Dickerson and her husband, attorney Simon Kruse, lived on the hotel's thirteenth floor and managed the hotel, also opening a Radisson Inn on Christmas Lake, in the Minneapolis suburb of Excelsior. They remained for twenty-five years, until 1934, when the Radisson fell into the hands of a mortgage company. In the mid- and late-1940s, pianist Liberace "gained national exposure through his performance contracts with the Statler and Radisson" hotels. Another owner initiated a renovation of the hotel in the late 1940s.
The Radisson was purchased in 1962 by the Carlson Company, and it began adding new locations, both through the purchase of existing hotels such as the Schimmel Hotels group and the Denver Hyatt House in 1968, and constructing new buildings in Bloomington, Minnesota, and Duluth, Minnesota. The chain had 14 locations by 1976, and 32 by 1984.

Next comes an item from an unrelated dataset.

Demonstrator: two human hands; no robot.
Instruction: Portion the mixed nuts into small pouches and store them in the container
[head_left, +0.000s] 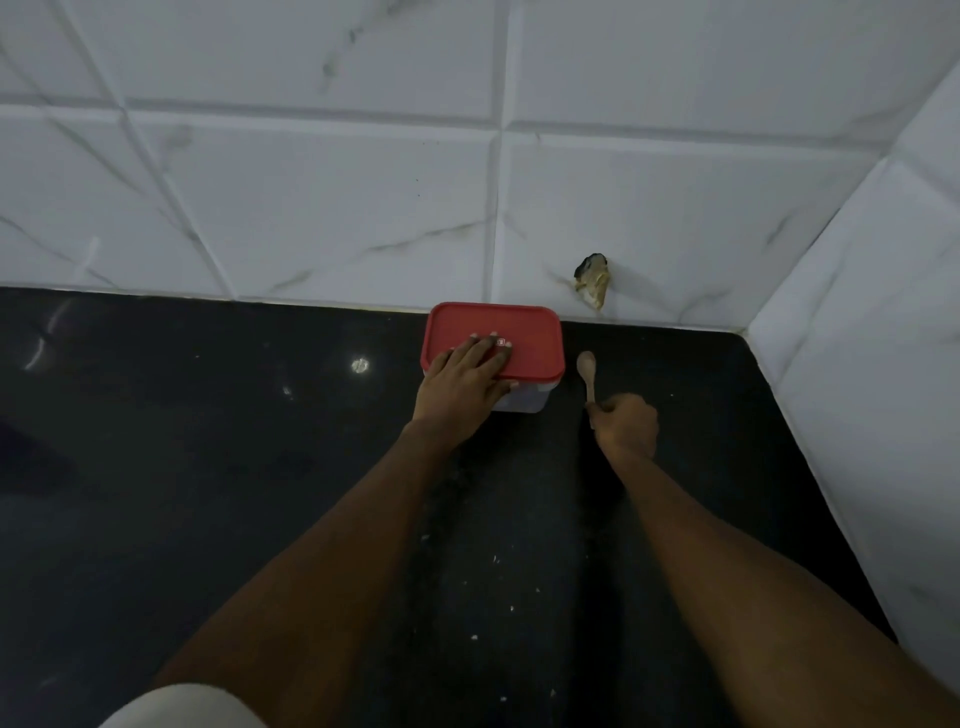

The original Radisson in Minneapolis was demolished in 1982, with a new hotel being constructed in that city and beginning operations in 1987. Carlson expanded the chain into one of the top hotel corporations by 2013. On top of Radisson, Carlson also owned several other brands, such as Park Inn, Park Plaza (acquired in 2000), and Country Inns & Suites (founded by Carlson in 1986).
The company's headquarters, as well as the headquarters of the owner, Radisson Hospitality, Inc., were located in Minnetonka, Minnesota, a suburb of Minneapolis, the city where the first Radisson Hotel was built. In the 1990s, American-Russian businessman Paul Tatum was murdered after a series of disagreements over the Radisson Hotel in Moscow.